--- START ---
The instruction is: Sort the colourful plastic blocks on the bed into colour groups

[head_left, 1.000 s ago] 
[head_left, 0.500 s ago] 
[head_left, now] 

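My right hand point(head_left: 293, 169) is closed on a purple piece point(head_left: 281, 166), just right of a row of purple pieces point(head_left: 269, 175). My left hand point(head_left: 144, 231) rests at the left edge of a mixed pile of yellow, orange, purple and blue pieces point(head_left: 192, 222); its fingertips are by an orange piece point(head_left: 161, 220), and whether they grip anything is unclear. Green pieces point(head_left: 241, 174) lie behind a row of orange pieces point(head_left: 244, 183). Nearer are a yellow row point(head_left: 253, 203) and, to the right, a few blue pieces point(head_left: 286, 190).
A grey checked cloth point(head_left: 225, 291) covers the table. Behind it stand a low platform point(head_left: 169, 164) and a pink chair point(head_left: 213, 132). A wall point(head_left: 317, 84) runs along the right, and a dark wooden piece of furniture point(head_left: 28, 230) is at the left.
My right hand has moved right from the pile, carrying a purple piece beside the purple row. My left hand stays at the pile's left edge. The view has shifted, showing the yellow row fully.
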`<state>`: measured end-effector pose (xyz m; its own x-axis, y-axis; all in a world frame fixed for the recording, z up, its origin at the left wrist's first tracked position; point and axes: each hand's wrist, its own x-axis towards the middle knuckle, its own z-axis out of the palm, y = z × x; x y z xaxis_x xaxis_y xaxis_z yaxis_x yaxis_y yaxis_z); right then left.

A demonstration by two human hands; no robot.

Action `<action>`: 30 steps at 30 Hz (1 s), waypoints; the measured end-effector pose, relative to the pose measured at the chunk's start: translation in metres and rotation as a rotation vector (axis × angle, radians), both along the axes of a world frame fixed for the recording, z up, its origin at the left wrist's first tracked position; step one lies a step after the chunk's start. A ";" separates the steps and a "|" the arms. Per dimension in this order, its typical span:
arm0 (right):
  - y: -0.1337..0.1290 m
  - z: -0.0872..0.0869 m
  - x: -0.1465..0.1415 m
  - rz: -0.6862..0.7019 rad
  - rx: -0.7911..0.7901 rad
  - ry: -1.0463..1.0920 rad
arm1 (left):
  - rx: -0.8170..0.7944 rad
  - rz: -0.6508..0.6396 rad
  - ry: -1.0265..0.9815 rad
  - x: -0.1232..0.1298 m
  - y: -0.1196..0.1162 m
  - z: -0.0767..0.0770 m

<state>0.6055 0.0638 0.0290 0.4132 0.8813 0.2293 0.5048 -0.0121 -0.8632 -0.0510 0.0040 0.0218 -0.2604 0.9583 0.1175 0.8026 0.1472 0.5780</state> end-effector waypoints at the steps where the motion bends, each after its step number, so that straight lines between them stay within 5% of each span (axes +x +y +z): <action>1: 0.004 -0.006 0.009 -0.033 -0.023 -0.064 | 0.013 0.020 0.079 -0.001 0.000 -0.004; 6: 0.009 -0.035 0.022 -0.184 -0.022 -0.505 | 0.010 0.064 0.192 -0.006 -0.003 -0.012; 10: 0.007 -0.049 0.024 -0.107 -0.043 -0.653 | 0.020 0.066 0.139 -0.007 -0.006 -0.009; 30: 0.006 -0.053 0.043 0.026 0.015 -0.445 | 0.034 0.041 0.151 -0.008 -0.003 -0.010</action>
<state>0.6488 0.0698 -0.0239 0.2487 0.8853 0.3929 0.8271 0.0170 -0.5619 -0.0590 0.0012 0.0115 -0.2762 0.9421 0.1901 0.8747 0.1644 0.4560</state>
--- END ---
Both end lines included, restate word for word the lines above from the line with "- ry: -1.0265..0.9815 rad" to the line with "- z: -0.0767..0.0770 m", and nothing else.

→ **Finished exercise**:
  - ry: -1.0265..0.9815 rad
  - x: -0.1232..0.1298 m
  - y: -0.1196..0.1162 m
  - z: -0.0767..0.0770 m

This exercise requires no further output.